Таинственная тень кума взошла на крыльцо барака, из холодного тамбура свернула в секцию АТП, то есть административно-технического персонала, – койки вместо вагонных нар, – и велела тамошнему дневалюге растолкать механика, спавшего после ночной смены. И тотчас, едва только оба вышли из барака, понеслось по зоне: механика потянули в хитрый домик. Ибо явление верного мужичка-дневального никогда не бывало случайным.

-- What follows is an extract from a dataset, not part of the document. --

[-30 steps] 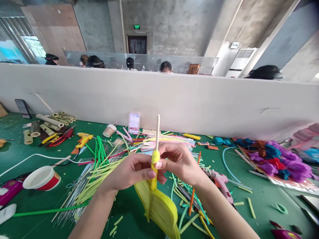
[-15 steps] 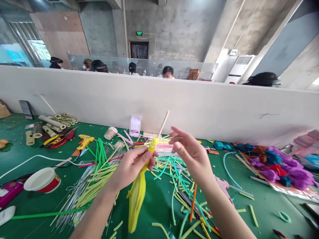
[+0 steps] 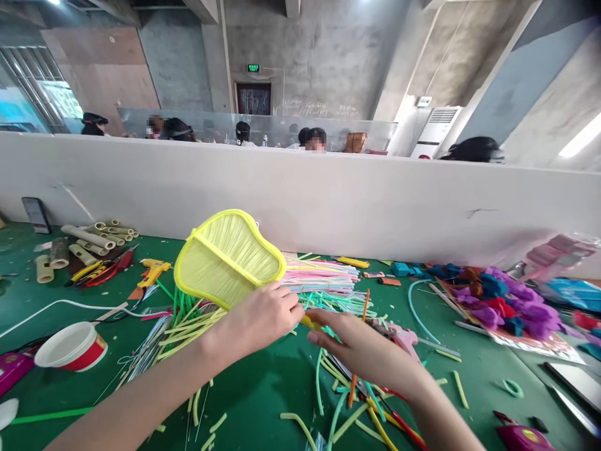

В кабинете уполномоченный сидел над бумагами. Перелистывание дел в папках с грифом ХВ, что, как известно, значит «хранить вечно», иначе «Христос воскрес», было главной частью его работы, а на допросах – особым следовательским приёмом. Подследственный должен был понять, что листают его грозящее многочисленными бедами дело. Под бумагами, однако, лежало письмо. От той, с которой Василий Сидорович романтически переписывался. В письмах он выдавал себя за инженера на большой стройке, вероятно, оборонной, отсюда следовало, что он не может сообщать подробности. Он надорвал конверт и погрузился в разглядыванье фотокарточки: милое курносое лицо. Она была в летнем платье с короткими рукавчиками-фонариками и глубоким вырезом, из которого выглядывала складка грудей. Самое привлекательное в ней было то, что она жила на юге, а он всегда мечтал уехать на юг. Она даже намекала, что могла бы, раз он так занят, приехать повидаться. Из прежних писем Щаюк узнал, что она окончила педагогический техникум и «не занята». Выражение, означавшее, что у неё нет ни мужа, ни ухажёра. Он собирался ответить, что у него тоже никого нет, но приехать к нему пока что невозможно; хотел написать, что по вечерам, усталый после руководящей работы на стройке, курит и думает о ней.

Сзади на обороте фото была дарственная надпись и стихотворение поэта Эдуарда Асадова: «Пусть ты песня в чужой судьбе, и не встречу тебя, наверно. Все равно эти строки тебе от той, которая любит верно». Василий Сидорович перевернул снимок, снова увидел круглое лицо и серёжки в ушах, привлекательную складку в вырезе платья и попробовал представить, как она выглядит вся.